- [STORED DATA]

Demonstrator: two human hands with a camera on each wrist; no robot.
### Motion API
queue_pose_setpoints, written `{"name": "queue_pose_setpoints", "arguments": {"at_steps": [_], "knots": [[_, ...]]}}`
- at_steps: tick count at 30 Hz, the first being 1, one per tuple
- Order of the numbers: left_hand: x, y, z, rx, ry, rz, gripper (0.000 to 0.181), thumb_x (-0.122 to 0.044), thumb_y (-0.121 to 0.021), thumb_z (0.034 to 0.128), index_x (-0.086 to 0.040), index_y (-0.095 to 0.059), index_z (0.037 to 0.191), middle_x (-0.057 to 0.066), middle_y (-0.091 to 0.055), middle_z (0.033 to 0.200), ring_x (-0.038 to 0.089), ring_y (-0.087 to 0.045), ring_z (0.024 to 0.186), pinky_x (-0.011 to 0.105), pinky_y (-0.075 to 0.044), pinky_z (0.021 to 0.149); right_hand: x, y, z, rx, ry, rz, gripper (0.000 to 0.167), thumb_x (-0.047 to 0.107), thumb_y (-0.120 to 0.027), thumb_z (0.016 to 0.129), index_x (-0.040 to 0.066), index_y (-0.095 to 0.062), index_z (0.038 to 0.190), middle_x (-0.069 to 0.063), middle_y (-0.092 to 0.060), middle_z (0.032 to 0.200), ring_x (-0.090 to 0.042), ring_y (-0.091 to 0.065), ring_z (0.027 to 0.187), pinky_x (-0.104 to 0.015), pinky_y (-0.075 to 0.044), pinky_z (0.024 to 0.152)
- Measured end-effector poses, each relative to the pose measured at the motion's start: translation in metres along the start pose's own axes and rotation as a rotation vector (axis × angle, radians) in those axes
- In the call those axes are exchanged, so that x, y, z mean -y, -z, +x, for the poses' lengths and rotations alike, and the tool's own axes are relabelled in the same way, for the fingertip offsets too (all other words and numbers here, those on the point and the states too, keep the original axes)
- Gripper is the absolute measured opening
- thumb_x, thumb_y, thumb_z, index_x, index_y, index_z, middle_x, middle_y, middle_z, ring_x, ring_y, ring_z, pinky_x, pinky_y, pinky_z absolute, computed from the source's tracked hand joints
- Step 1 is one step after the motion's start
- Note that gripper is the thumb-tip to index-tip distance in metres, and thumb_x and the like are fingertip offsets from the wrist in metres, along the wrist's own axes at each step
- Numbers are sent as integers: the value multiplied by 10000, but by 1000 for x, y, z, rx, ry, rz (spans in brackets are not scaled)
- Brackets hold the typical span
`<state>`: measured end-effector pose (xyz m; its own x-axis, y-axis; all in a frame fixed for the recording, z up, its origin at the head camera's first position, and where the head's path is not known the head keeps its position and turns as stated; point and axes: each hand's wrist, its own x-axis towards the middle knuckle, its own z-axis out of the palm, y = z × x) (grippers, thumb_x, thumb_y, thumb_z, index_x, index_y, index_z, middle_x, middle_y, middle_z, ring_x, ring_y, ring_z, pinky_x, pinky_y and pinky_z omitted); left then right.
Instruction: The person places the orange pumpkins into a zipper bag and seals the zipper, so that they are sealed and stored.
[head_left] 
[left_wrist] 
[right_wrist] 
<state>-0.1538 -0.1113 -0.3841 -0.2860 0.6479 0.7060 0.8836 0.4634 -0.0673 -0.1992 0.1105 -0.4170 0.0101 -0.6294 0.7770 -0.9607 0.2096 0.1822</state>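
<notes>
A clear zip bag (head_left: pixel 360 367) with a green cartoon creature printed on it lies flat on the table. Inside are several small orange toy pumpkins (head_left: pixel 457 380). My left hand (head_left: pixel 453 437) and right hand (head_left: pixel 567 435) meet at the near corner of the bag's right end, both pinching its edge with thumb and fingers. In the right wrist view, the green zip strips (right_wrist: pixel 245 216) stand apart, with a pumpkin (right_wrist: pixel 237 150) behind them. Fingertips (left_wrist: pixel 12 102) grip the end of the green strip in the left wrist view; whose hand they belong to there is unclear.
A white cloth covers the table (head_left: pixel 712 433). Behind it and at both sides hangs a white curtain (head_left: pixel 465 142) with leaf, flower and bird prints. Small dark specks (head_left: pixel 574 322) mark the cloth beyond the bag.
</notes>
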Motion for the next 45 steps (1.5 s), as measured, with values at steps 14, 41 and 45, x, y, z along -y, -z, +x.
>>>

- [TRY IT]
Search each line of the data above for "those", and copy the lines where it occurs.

- [RESPONSE TO THIS EXERCISE]
- Measured end-effector poses, each relative to the pose measured at the motion's start: translation in metres along the start pose's own axes and rotation as a rotation vector (axis × angle, radians) in those axes
- In the call those axes are exchanged, so that x, y, z mean -y, -z, +x, for the poses' lengths and rotations alike, and the tool's own axes are relabelled in the same way, for the fingertip offsets too (all other words and numbers here, those on the point and the states too, keep the original axes)

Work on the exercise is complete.